Clipping: applied adaptively based on the mean depth to limit the L2 norm of the gradient.

—

How to Run#

# From the project root
python -m examples.ex_training_with_callbacks_advanced

# Or directly
python examples/ex_training_with_callbacks_advanced.py

—

Relevant Code Snippets#

Definition of the DepthAwareBackend class and gradient control utilities.#

        np.ndarray
            Current state vector.
        """
        if params:
            self.set_params(params)
        x = self._require_input().astype(float)
        s = x
        for _ in range(max(1, int(self.depth))):
            s = np.tanh(self.w * s + self.b)
        return self._validate_state(s)

    def project_future(self, s_t: np.ndarray, branches: int = 2) -> np.ndarray:
        """
        Generate future states with depth-dependent span.

        Returns
        -------
        np.ndarray
            Projected future states of shape (K, D).
        """
        s = self._validate_state(s_t)
        k = max(2, int(branches))
        span = max(self._span_floor, self._base_span / (1.0 + 0.3 * (self.depth - 1)))
        self._projector = LinearProjector(weight=1.0, bias=0.0, span=span)
        fut = self._projector.project(s, branches=k)
        return self._validate_branches(fut)

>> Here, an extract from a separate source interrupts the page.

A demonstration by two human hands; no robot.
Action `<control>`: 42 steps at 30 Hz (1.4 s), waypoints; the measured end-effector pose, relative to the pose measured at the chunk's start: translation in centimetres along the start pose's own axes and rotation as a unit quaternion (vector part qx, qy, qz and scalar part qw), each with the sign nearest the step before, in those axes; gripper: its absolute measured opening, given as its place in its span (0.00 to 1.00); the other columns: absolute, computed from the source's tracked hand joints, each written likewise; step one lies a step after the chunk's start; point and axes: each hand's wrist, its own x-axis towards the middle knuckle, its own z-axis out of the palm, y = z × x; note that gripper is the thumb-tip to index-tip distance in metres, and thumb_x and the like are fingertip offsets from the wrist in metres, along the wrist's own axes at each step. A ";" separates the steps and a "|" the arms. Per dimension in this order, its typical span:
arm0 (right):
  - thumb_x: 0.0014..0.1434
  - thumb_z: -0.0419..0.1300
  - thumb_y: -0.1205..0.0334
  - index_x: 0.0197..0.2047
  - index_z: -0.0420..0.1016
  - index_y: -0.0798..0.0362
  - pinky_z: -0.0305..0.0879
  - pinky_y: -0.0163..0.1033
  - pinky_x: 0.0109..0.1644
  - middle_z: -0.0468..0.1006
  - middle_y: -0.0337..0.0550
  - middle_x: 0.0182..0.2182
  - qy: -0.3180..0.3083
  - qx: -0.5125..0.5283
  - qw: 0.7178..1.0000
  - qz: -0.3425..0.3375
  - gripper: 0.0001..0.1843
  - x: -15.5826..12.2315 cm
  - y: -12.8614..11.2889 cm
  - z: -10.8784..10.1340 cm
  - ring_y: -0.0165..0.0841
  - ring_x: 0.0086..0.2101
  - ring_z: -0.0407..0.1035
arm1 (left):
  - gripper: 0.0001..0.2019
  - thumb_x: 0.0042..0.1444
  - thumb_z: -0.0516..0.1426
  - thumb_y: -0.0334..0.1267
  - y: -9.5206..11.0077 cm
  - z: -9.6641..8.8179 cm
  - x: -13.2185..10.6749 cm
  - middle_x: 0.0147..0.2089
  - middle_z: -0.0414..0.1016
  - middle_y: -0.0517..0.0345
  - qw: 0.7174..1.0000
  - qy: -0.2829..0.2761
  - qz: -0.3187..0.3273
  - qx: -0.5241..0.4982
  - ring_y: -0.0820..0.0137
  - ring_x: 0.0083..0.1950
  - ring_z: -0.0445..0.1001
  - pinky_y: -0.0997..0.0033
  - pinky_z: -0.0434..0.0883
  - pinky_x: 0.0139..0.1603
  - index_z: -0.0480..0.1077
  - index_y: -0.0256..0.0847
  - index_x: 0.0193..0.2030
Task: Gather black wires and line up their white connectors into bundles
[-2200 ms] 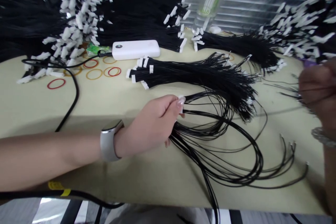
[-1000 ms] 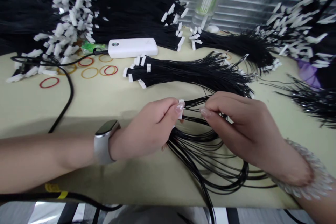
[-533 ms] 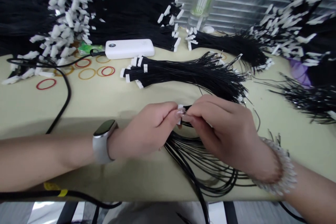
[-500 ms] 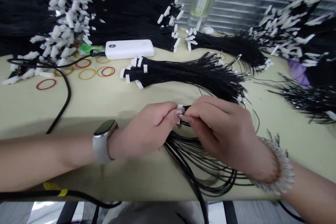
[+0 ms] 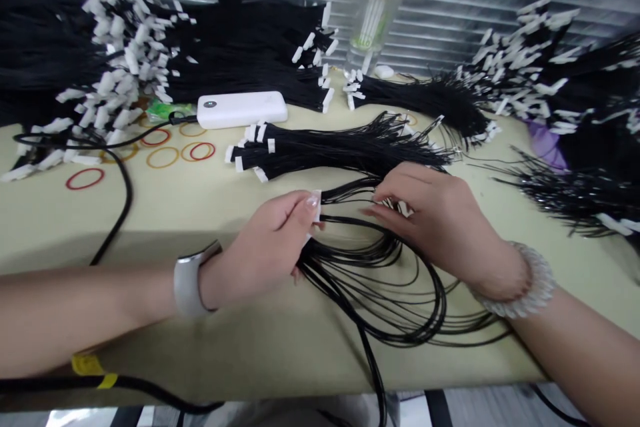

# ----------------------------------------------------------------------
# Model-building utilities
# ----------------------------------------------------------------------
def build_model_chain(D=3):
    """Build a three-node model chain with depth-aware backends."""
    cfg = BackendConfig(output_dim=D, seed=11)
    b0 = DepthAwareBackend(cfg, w=0.90, b=0.03, proj_span=0.22)
    b1 = DepthAwareBackend(cfg, w=0.97, b=0.02, proj_span=0.25)
    b2 = DepthAwareBackend(cfg, w=1.05, b=0.00, proj_span=0.30)
    pol = MeanPolicy()
    n0, n1, n2 = HCNode(b0, pol), HCNode(b1, pol), HCNode(b2, pol)
    model = HCModel([n0, n1, n2])
    return model, [n0, n1, n2], [b0, b1, b2]


def params_pack(backends):
    """Flatten parameters of all backends into a single dictionary."""
    packed = {}
    for i, be in enumerate(backends):
        for k, v in be.get_params().items():
            packed[f"b{i}_{k}"] = np.array(v, dtype=float)
    return packed


def params_unpack(backends, packed):
    """Distribute flat parameters back to each backend."""
    for i, be in enumerate(backends):
        sub = {}
        for k in ("w", "b"):
            key = f"b{i}_{k}"
            if key in packed:
                sub[k] = packed[key]
        be.set_params(sub)


# ----------------------------------------------------------------------
# Finite-difference gradients (central)
# ----------------------------------------------------------------------
def central_diff_grads(loss_fn, params, apply_params_fn, eps: float):
    """
    Compute central finite-difference gradients for better stability.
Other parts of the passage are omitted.